*Provided data*:

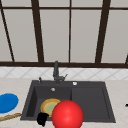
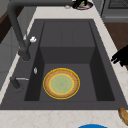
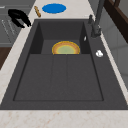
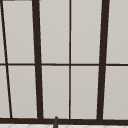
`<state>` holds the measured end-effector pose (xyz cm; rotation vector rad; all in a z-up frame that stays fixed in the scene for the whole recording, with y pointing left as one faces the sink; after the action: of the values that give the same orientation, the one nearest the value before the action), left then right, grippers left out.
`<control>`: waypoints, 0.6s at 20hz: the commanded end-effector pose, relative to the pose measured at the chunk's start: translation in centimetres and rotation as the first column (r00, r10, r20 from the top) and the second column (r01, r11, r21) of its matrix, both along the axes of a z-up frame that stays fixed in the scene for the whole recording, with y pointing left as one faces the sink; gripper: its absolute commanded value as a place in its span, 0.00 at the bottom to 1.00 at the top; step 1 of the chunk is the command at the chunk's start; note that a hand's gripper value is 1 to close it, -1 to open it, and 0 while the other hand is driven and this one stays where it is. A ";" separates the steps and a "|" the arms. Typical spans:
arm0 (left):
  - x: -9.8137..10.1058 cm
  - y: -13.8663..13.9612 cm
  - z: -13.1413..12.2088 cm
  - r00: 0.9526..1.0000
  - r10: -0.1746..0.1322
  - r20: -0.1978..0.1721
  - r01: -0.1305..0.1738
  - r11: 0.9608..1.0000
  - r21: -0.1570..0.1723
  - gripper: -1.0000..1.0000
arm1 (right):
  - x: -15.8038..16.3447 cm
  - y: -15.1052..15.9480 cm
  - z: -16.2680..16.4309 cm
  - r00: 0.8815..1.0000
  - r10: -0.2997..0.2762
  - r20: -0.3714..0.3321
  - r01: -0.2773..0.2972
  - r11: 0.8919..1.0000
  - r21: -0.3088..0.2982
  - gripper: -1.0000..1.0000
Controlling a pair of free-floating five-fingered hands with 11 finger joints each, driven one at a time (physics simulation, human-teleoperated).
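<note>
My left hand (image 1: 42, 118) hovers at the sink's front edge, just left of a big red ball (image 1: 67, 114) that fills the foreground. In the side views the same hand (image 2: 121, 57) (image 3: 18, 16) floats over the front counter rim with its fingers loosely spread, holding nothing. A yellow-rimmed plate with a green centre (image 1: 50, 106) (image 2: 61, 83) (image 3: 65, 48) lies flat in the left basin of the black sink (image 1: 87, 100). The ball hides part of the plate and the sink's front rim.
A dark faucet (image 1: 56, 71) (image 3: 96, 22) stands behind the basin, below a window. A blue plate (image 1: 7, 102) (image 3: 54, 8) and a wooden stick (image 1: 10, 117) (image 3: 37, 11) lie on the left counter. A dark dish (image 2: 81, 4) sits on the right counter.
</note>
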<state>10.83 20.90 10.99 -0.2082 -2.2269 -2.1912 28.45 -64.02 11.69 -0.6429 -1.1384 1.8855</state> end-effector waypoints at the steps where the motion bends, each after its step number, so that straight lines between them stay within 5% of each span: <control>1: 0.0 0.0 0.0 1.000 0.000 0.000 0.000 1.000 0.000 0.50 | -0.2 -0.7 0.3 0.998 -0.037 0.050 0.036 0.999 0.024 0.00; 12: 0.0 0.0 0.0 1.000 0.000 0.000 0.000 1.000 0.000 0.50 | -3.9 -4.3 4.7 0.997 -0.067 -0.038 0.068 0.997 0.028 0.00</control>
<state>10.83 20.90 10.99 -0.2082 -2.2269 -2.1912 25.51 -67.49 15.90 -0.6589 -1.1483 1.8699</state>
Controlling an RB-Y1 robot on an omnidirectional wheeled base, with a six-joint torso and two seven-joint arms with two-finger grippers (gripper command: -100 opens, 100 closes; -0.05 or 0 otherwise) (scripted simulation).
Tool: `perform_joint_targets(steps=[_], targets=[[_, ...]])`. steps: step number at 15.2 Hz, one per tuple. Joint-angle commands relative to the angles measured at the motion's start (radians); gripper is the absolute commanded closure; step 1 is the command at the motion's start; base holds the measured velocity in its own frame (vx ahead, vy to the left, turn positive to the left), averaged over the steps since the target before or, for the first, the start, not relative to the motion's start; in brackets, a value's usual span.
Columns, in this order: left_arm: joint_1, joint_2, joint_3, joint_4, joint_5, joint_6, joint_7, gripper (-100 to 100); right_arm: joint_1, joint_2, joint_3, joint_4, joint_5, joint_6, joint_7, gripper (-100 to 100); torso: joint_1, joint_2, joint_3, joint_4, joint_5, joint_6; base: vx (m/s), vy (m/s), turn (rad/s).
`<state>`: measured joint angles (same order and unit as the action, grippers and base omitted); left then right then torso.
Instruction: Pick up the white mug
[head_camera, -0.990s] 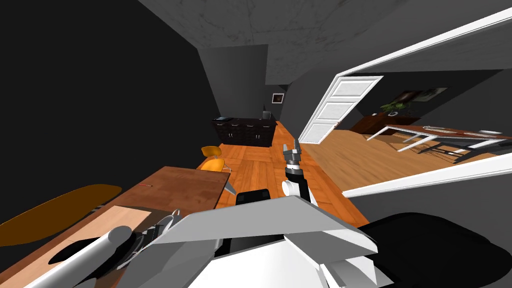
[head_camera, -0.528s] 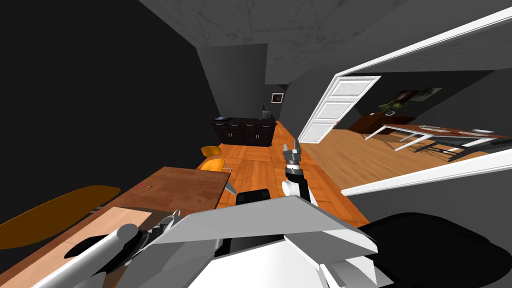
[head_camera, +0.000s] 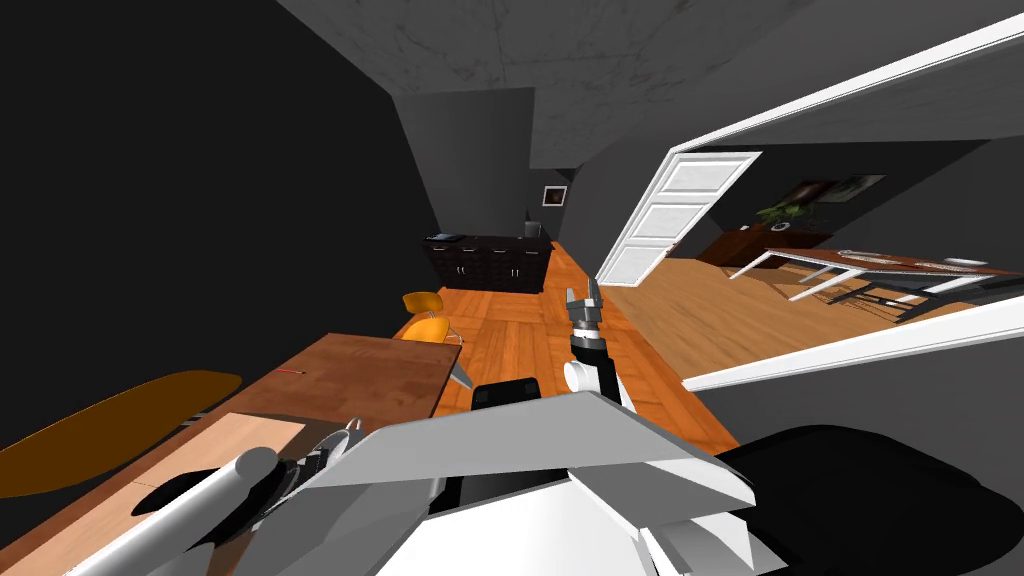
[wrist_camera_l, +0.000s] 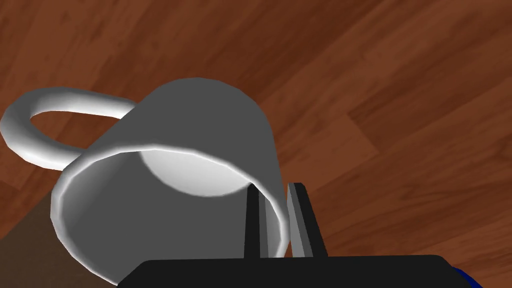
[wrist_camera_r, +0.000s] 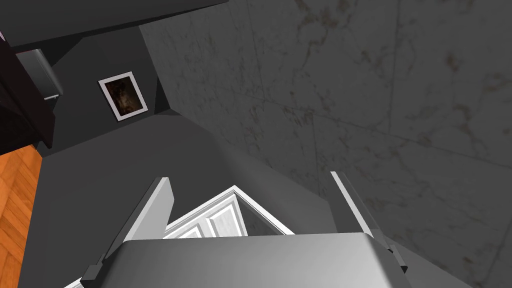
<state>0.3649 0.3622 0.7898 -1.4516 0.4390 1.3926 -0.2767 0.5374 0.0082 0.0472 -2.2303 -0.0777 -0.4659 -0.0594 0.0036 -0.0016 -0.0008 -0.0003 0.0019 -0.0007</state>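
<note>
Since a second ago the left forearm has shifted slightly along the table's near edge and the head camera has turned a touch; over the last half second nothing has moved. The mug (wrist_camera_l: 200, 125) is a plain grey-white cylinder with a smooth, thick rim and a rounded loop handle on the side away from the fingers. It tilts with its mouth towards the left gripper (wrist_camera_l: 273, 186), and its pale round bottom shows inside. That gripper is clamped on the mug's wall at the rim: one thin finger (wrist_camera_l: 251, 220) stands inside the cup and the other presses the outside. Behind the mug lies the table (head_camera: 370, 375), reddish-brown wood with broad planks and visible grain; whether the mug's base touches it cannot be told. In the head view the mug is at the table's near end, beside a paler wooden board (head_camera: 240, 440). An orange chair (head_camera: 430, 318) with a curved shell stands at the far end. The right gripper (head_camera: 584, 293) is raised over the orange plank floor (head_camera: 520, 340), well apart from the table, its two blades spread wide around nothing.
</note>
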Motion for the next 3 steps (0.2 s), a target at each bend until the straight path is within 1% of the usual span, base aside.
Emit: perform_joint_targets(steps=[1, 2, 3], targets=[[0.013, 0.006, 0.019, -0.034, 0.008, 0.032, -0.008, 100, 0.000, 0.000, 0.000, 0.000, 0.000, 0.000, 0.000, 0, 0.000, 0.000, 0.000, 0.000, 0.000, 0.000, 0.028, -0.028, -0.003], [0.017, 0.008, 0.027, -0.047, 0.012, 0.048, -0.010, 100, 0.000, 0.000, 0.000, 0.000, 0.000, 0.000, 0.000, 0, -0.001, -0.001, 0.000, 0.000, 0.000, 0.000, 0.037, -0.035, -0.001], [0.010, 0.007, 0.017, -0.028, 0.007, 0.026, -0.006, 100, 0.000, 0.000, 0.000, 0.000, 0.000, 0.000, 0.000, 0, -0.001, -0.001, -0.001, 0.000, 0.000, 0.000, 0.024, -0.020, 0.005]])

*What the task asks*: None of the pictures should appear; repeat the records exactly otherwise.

*Result*:
`<state>` holds the measured end-effector pose (xyz cm; rotation vector rad; all in a z-up frame that stays fixed in the scene for the whole recording, with y pointing left as one faces the sink; after the action: of the values that give the same orientation, the one nearest the value before the action), left then right, grippers left out.
`<control>`: waypoints, 0.6s at 20hz: the commanded end-effector pose, relative to the pose measured at the chunk's start: translation in centimetres and rotation as the first column (r00, r10, r20 from the top) and the second column (r01, r11, r21) of its matrix, both along the axes of a z-up frame that stays fixed in the scene for the whole recording, with y pointing left as one faces the sink; gripper: its absolute commanded value as a place in its span, 0.00 at the bottom to 1.00 at the top; step 1 of the chunk is the command at the chunk's start; note that a hand's gripper value is 1 to close it, -1 to open it, and 0 while the other hand is driven and this one stays where it is. A ";" separates the steps and a "|" the arms. Typical spans:
arm0 (left):
  - x: -9.8137..10.1058 cm
  - y: -13.8663..13.9612 cm
  - z: -13.1413..12.2088 cm
  - r00: 0.9526..1.0000
  - r10: -0.1746..0.1322
  - r20: -0.1978..0.1721
  - r01: -0.1305..0.1738
  - r11: 0.9608..1.0000
  - r21: -0.1570..0.1723
  - gripper: -1.0000..1.0000
arm1 (right):
  - x: -15.8038..16.3447 cm
  - y: -15.1052..15.9480 cm
  - z: -16.2680..16.4309 cm
  - r00: 0.8815..1.0000
  - r10: -0.2997..0.2762
  - r20: -0.3714..0.3321
  - r01: -0.2773..0.2972
  - r11: 0.8919..1.0000
  - r21: -0.3088..0.2982
  - gripper: -1.0000..1.0000
Controlling a pair of free-floating five-fingered hands with 11 finger joints each, driven one at a time (physics simulation, human-teleoperated).
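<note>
My left hand (image 1: 42, 118) hovers at the sink's front edge, just left of a big red ball (image 1: 67, 114) that fills the foreground. In the side views the same hand (image 2: 121, 57) (image 3: 18, 16) floats over the front counter rim with its fingers loosely spread, holding nothing. A yellow-rimmed plate with a green centre (image 1: 50, 106) (image 2: 61, 83) (image 3: 65, 48) lies flat in the left basin of the black sink (image 1: 87, 100). The ball hides part of the plate and the sink's front rim.
A dark faucet (image 1: 56, 71) (image 3: 96, 22) stands behind the basin, below a window. A blue plate (image 1: 7, 102) (image 3: 54, 8) and a wooden stick (image 1: 10, 117) (image 3: 37, 11) lie on the left counter. A dark dish (image 2: 81, 4) sits on the right counter.
</note>
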<state>10.83 20.90 10.99 -0.2082 -2.2269 -2.1912 28.45 -64.02 11.69 -0.6429 -1.1384 1.8855</state> end-effector waypoints at the steps where the motion bends, each after its step number, so that straight lines between them stay within 5% of each span: <control>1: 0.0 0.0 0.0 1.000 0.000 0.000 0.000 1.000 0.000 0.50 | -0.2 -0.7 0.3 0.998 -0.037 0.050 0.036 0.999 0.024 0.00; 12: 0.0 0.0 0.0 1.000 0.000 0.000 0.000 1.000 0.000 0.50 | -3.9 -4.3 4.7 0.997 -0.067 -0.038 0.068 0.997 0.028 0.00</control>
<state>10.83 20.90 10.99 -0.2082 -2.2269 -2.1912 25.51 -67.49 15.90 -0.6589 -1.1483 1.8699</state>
Controlling an RB-Y1 robot on an omnidirectional wheeled base, with a six-joint torso and two seven-joint arms with two-finger grippers (gripper command: -100 opens, 100 closes; -0.05 or 0 otherwise) (scripted simulation).
Tool: `perform_joint_targets(steps=[_], targets=[[_, ...]])`. steps: step number at 15.2 Hz, one per tuple. Joint-angle commands relative to the angles measured at the motion's start (radians); gripper is the absolute commanded closure; step 1 is the command at the motion's start; base holds the measured velocity in its own frame (vx ahead, vy to the left, turn positive to the left), averaged over the steps since the target before or, for the first, the start, not relative to the motion's start; in brackets, a value's usual span.
Columns, in this order: left_arm: joint_1, joint_2, joint_3, joint_4, joint_5, joint_6, joint_7, gripper (-100 to 100); right_arm: joint_1, joint_2, joint_3, joint_4, joint_5, joint_6, joint_7, gripper (-100 to 100); torso: joint_1, joint_2, joint_3, joint_4, joint_5, joint_6; base: vx (m/s), vy (m/s), turn (rad/s).
`<state>`: measured joint angles (same order and unit as the action, grippers and base omitted); left then right then torso.
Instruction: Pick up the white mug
[head_camera, -0.990s] 
[head_camera, -0.528s] 
[head_camera, +0.000s] 
[wrist_camera_l, +0.000s] 
[wrist_camera_r, +0.000s] 
<state>0.3649 0.3622 0.7898 -1.4516 0.4390 1.3926 -0.2767 0.5374 0.0082 0.0472 -2.2303 -0.0777 -0.4659 -0.0594 0.0036 -0.0016 -0.0008 -0.0003 0.0019 -0.0007</state>
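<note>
Since a second ago the left forearm has shifted slightly along the table's near edge and the head camera has turned a touch; over the last half second nothing has moved. The mug (wrist_camera_l: 200, 125) is a plain grey-white cylinder with a smooth, thick rim and a rounded loop handle on the side away from the fingers. It tilts with its mouth towards the left gripper (wrist_camera_l: 273, 186), and its pale round bottom shows inside. That gripper is clamped on the mug's wall at the rim: one thin finger (wrist_camera_l: 251, 220) stands inside the cup and the other presses the outside. Behind the mug lies the table (head_camera: 370, 375), reddish-brown wood with broad planks and visible grain; whether the mug's base touches it cannot be told. In the head view the mug is at the table's near end, beside a paler wooden board (head_camera: 240, 440). An orange chair (head_camera: 430, 318) with a curved shell stands at the far end. The right gripper (head_camera: 584, 293) is raised over the orange plank floor (head_camera: 520, 340), well apart from the table, its two blades spread wide around nothing.
</note>
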Motion for the next 3 steps (0.2 s), a target at each bend until the straight path is within 1% of the usual span, base aside.
Emit: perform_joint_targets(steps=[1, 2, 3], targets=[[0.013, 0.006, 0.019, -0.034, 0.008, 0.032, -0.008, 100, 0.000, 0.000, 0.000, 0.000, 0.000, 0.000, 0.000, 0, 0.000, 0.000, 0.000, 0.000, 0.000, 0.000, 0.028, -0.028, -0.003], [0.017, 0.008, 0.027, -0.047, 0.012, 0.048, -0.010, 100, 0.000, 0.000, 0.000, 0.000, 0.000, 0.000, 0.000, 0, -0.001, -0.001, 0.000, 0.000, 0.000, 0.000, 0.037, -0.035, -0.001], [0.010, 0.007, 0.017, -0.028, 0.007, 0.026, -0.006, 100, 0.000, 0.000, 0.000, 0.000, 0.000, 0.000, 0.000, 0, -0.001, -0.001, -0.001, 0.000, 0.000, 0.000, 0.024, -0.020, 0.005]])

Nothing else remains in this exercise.